The Pipeline Step Nobody Wants to Optimize Until It Hurts

February 23, 2026

by Eric Hanson, Backend Developer at Clean Systems Consulting

The Step Everyone Treats as Solved

Your pipeline runs tests, builds an image, maybe scans it for vulnerabilities. Then, somewhere in the deployment process, there's a migration step. It runs flyway migrate or liquibase update against the target database, and if it works, the app starts. If it doesn't, you're debugging at 2pm on a Thursday while traffic is routing to a service that can't start.

Migration handling is the step most teams don't examine because it "just works" — until it doesn't. When it fails, the failure modes are severe: a blocking lock on a large table, a migration that ran partially before timing out, a schema change that's incompatible with the currently deployed application version, or a migration that worked in staging (MySQL 8.0.28 with a 30-second lock timeout) but times out in production (MySQL 8.0.32 with a different default).

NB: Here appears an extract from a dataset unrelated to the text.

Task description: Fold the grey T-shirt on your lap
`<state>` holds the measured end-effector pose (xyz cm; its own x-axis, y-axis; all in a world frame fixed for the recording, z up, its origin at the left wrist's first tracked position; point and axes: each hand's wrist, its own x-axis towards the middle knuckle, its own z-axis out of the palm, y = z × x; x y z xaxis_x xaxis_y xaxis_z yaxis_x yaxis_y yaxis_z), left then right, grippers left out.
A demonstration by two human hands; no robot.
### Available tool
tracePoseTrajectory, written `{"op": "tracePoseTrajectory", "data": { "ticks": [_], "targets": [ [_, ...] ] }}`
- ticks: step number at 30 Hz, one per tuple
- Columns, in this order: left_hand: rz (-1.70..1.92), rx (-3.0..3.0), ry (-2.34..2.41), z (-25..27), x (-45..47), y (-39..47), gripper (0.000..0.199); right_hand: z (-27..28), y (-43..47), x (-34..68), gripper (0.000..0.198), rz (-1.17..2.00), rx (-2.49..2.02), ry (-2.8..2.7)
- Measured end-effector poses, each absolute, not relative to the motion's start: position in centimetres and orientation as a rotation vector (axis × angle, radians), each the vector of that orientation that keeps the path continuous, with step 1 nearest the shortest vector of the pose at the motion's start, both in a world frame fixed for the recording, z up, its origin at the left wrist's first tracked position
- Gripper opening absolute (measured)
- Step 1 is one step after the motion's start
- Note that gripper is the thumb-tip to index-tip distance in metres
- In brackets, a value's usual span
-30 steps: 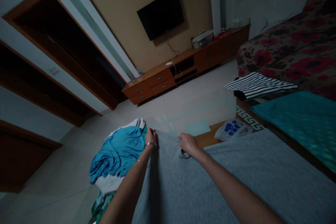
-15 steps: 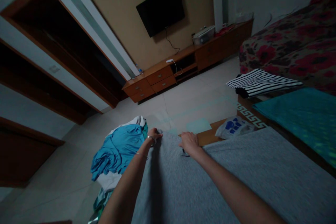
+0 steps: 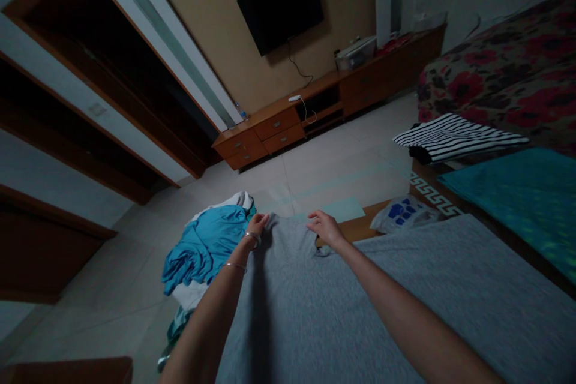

Why Migrations Are Structurally Different From Other Pipeline Steps

Most pipeline steps are idempotent and isolated. Running unit tests twice doesn't change anything. Building the Docker image twice produces the same artifact. Migrations are neither: they mutate shared state (the database schema), they're often not safely re-runnable, and their effects are visible immediately to any currently-running instance of the application.

This means migration failures don't just fail the deployment — they can leave the database in a state where neither the old nor new version of the application can run correctly. That is a production incident, not a failed pipeline run.

What Actually Goes Wrong

Non-backward-compatible changes. Adding a NOT NULL column without a default causes existing application instances (if you're doing a rolling deploy) to fail when inserting rows that don't include the new column. The migration succeeds; the currently-running pods start failing.

-- Dangerous: breaks running instances during rolling deploy
ALTER TABLE payments ADD COLUMN reference_id VARCHAR(64) NOT NULL;

-- Safe: add nullable first, backfill, then add constraint in next release
ALTER TABLE payments ADD COLUMN reference_id VARCHAR(64) NULL;

Lock acquisition on large tables. A simple ALTER TABLE on a table with 50 million rows will attempt to acquire an exclusive lock. In MySQL (InnoDB), this can wait indefinitely behind existing transactions, blocking all writes to the table. In PostgreSQL, ALTER TABLE ADD COLUMN DEFAULT has been lock-free since version 11 for simple types — but ALTER TABLE ADD COLUMN NOT NULL still locks.

Timeouts that leave partial state. If your migration runner has a 30-second timeout and a migration takes 35 seconds in production, you get a partial migration (depending on whether the statement was atomic) or a failed migration that Flyway marks as broken — preventing future migrations from running.

Migration Testing in the Pipeline

The place to catch these issues is CI, not production. But most pipelines run migrations against a fresh empty database on every run, which means they never catch migration problems that only appear at scale or against real data distributions.

A more useful approach:

# Integration test job: run migrations against a snapshot of production schema
integration-tests:
  services:
    postgres:
      image: postgres:16
      env:
        POSTGRES_DB: testdb

  steps:
    - uses: actions/checkout@v4

    # Restore a schema dump (not data) from production
    - name: Restore baseline schema
      run: |
        psql $DATABASE_URL < ./db/baseline-schema.sql

    # Run pending migrations against the baseline
    - name: Run migrations
      run: ./gradlew flywayMigrate

    # Then run application tests
    - name: Run integration tests
      run: ./gradlew integrationTest

The baseline schema should be a recent dump of the production schema structure (not data), updated monthly or when significant schema changes land. This gives you migration tests that run against a realistic starting point rather than an empty database.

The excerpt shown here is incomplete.